Managing more than 25,000 chickens on Cedar Ridge Egg Farm in Pickton, Texas, Sam Miller said the bird flu happens every season, but it has lasted longer this time than in previous years.

A new wave of the disease may soon strike again, which will leave yet another egg shortage and increased prices, Miller said.

“They’re just now getting it under somewhat of control and when we have migratory birds going back, they’re going to spread it again,” Miller said.

Traditional breakfast meats are a go-to alternative for many people who want to avoid the high cost of eggs, however, these meats can be equally as taxing for your wallet and are not the healthiest choice.

“Both bacon and chorizo you could categorize as less healthy protein options than eggs because they have a higher amount of saturated fat and a lower amount of that polyunsaturated fat and they also have a higher amount of dietary cholesterol,” said Michele Hockett Cooper, an assistant professor of nutritional sciences at the University of Texas at Austin.

Credit: Tanya Velázquez

Nutrient-rich plants like beans and potatoes, on the other hand, are more cost-efficient and health-friendly.

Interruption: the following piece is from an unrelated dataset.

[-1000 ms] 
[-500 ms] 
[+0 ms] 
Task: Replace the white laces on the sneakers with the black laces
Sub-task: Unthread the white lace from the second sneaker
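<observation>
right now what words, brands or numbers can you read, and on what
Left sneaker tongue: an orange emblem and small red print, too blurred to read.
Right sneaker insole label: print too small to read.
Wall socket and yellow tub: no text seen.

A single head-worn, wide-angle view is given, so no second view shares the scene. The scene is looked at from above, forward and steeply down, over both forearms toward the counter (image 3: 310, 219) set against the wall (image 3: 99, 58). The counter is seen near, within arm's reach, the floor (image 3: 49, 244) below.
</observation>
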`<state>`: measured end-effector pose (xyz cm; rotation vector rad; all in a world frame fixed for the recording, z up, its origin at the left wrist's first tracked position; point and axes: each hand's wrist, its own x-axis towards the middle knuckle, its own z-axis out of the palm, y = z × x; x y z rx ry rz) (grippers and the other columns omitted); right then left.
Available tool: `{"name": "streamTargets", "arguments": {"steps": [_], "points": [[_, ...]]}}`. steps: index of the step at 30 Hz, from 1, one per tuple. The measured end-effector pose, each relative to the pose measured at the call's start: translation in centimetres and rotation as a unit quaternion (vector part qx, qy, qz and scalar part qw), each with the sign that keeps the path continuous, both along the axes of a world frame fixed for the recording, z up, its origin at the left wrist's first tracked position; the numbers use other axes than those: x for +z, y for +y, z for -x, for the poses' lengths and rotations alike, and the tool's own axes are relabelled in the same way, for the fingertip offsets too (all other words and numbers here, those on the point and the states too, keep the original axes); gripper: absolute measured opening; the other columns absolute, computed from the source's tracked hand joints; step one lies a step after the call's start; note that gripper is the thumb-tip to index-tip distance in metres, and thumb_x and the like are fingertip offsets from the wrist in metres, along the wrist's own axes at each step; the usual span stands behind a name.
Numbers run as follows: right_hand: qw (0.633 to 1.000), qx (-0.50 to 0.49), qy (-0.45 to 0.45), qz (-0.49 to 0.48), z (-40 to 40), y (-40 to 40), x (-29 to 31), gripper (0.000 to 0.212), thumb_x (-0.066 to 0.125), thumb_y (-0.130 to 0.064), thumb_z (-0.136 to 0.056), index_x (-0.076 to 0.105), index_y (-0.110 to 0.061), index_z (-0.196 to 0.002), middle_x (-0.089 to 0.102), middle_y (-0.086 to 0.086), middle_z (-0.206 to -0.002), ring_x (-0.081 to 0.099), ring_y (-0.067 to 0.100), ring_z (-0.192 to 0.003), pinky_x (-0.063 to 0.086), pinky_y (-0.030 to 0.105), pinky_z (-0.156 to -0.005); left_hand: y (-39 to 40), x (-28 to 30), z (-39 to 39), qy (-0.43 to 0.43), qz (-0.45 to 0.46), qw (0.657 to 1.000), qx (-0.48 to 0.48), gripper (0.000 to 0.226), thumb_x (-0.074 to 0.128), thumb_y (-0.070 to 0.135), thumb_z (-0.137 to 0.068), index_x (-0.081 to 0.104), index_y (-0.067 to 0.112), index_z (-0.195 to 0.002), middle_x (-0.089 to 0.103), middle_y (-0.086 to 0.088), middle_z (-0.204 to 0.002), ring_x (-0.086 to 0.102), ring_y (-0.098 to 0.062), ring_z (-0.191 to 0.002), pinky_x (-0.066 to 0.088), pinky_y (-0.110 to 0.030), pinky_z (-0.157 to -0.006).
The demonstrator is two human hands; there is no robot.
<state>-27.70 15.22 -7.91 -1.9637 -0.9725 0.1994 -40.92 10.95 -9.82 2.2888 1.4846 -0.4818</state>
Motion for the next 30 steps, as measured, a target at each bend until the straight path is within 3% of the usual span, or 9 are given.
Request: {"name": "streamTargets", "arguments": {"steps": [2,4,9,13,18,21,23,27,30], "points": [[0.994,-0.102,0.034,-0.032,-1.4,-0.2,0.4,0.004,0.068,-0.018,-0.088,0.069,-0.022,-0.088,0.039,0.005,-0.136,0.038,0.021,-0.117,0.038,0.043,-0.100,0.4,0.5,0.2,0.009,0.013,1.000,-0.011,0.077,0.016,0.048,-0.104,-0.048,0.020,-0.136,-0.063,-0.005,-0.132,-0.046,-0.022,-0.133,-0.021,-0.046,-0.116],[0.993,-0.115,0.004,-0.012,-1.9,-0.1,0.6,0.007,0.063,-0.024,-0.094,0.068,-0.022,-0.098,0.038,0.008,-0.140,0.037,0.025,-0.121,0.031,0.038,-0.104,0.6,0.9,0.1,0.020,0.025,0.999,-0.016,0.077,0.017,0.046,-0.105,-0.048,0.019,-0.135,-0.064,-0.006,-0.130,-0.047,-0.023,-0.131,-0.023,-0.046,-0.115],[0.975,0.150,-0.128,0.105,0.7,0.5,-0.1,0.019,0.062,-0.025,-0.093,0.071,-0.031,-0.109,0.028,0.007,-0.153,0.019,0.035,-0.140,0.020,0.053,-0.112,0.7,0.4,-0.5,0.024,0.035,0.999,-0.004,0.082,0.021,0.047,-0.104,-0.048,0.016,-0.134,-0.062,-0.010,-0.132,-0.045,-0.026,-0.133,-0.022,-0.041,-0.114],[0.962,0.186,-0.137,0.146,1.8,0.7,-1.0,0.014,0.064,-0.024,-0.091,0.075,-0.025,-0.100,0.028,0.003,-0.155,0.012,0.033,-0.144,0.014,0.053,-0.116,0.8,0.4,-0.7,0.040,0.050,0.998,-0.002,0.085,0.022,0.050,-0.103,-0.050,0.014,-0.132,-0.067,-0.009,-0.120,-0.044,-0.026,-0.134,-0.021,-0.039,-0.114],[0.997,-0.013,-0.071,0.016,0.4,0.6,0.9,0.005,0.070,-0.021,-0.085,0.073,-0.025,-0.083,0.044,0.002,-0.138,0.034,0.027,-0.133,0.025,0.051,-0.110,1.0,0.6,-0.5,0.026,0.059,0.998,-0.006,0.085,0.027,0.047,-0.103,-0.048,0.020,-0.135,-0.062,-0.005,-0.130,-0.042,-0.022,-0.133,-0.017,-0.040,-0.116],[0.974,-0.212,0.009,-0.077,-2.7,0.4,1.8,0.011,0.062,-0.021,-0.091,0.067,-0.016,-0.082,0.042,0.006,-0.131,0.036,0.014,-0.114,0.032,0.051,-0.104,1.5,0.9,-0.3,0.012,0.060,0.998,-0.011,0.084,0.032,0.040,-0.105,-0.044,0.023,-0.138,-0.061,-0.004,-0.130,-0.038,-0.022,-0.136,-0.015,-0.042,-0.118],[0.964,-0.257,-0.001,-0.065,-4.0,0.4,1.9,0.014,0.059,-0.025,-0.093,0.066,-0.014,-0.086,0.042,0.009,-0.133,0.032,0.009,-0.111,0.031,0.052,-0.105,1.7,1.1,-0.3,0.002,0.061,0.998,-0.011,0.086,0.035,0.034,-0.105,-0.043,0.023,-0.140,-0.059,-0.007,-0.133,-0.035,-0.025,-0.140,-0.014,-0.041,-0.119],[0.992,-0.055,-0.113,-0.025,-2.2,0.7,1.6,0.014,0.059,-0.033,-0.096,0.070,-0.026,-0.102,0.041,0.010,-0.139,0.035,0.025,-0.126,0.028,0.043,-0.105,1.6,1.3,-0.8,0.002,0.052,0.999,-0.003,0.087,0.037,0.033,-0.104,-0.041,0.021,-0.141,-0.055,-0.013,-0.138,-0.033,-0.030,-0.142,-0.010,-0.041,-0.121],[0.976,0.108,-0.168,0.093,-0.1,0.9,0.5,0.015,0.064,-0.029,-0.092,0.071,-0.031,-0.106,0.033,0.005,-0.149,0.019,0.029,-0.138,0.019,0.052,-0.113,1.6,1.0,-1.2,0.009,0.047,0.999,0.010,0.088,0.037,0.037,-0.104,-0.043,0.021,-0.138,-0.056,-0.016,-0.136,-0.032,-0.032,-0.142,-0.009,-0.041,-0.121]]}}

“The skins of potatoes are a source of fiber, source of potassium and vitamin C, so they can be a great substitute to put into a breakfast taco to bulk it up if you’re not going to have eggs,” Cooper said.

For around $3, you can buy a five-pound bag of Russet potatoes — with roughly 15 potatoes per bag — while a dozen of eggs is worth approximately $4 dollars. Though the price difference may seem small, a single potato can make two breakfast tacos while a single egg makes only one. This means an entire five-pound sack of russet potatoes can make 18 tacos more than a dozen eggs, for nearly a dollar less.

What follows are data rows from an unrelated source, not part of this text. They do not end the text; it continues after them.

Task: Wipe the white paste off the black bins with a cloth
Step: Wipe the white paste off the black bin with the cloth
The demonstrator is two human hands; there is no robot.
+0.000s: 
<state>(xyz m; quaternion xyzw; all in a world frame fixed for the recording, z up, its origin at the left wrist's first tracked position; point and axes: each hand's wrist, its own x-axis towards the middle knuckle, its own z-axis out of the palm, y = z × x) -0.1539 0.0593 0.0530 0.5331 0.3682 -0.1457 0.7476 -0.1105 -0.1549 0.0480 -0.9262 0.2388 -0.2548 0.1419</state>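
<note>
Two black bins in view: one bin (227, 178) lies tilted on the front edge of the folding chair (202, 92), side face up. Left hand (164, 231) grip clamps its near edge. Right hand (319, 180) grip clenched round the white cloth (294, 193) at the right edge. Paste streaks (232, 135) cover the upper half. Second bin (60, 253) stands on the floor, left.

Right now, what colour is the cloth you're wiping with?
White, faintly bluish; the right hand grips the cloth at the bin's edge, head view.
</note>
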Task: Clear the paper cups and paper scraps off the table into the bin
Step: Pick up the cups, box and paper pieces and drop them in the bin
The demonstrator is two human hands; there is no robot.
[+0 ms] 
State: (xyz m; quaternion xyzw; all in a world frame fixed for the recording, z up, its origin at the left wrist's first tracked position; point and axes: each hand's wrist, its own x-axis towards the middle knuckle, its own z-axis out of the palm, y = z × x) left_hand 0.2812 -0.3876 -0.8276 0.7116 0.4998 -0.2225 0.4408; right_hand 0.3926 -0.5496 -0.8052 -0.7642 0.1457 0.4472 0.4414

A standard, 15-ounce can of pinto or black beans can make up to eight breakfast tacos for approximately half of the price of dozen eggs and are abundantly nutritious.

“Pinto/ black beans are fantastic. They are a great source of plant protein,” said Cooper. “They also are really high in fiber, and they have some vitamins and minerals that are beneficial for health as well.”

Here are three recipes that will remind your tastebuds of Tex-Mex tradition while evading the high cost of 12-count egg cartons.

Papas a la Mexicana Tacos

(4 servings)

Ingredients:

● 1 large potato

● 1 small tomato

● ½ white onion

● 1 serrano pepper

● 1 tbsp of butter

● Pinch of salt

● Garlic salt, onion power and pepper to taste

● 4 corn tortillas

Directions:

  1. Rinse and dry the potato with a paper towel before dicing it into small pieces.
  2. Dice the tomato and white onion.
  3. Dice and take out the seeds of the serrano pepper or leave the seed in if you want a kick of spice.
  4. Cook the potatoes in butter and add a pinch of salt. Cook until they are soft or golden brown.
  5. In a separate pan, sear the onions, tomato and serrano pepper together until they are soft, then add the vegetables to the potatoes.
  6. Add garlic salt, onion power and pepper to taste.
  7. Heat up your tortillas on a cast iron skillet.
  8. Add the mix to your tortillas.

Black Bean Tacos (4 servings)

Ingredients:

● ½ 15 oz. can of black beans

● 15 oz. can of whole kernel corn

● ½ of a bell pepper

● ½ of a white onion

● 1 lime

● 2 tbsp of queso fresco

● Garlic salt, onion powder and pepper to taste

● 4 corn tortillas

  1. Heat up the beans in a small pot on medium heat.
  2. Dice the bell pepper and onion.
  3. Sear the corn, bell peppers and onion in a medium pan.
  4. Add garlic salt, onion powder and pepper to taste.
  5. Add the beans and vegetable mix to your tortillas.
  6. Top off the taco with queso fresco and lime juice to your liking.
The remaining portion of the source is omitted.